**PROMPT:**
All lines below are to be transcribed exactly.
***** GIVEN MATERIAL
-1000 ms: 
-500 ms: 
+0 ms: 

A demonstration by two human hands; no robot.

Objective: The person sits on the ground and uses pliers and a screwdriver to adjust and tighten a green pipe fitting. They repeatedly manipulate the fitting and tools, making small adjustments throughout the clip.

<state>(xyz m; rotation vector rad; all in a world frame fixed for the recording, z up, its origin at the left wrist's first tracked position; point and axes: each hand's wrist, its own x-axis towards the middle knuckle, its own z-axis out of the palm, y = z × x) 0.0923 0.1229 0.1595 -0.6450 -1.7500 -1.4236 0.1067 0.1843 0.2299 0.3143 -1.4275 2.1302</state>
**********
**TASK ANSWER:**
-1000 ms: 
-500 ms: 
+0 ms: 

A demonstration by two human hands; no robot.

Objective: The person sits on the ground and uses pliers and a screwdriver to adjust and tighten a green pipe fitting. They repeatedly manipulate the fitting and tools, making small adjustments throughout the clip.

<state>(xyz m; rotation vector rad; all in a world frame fixed for the recording, z up, its origin at the left wrist's first tracked position; point and axes: each hand's wrist, its own x-axis towards the middle knuckle, its own z-axis out of the palm, y = z × x) 0.0923 0.1229 0.1595 -0.6450 -1.7500 -1.4236 0.1067 0.1843 0.2299 0.3143 -1.4275 2.1302</state>

That concludes the output.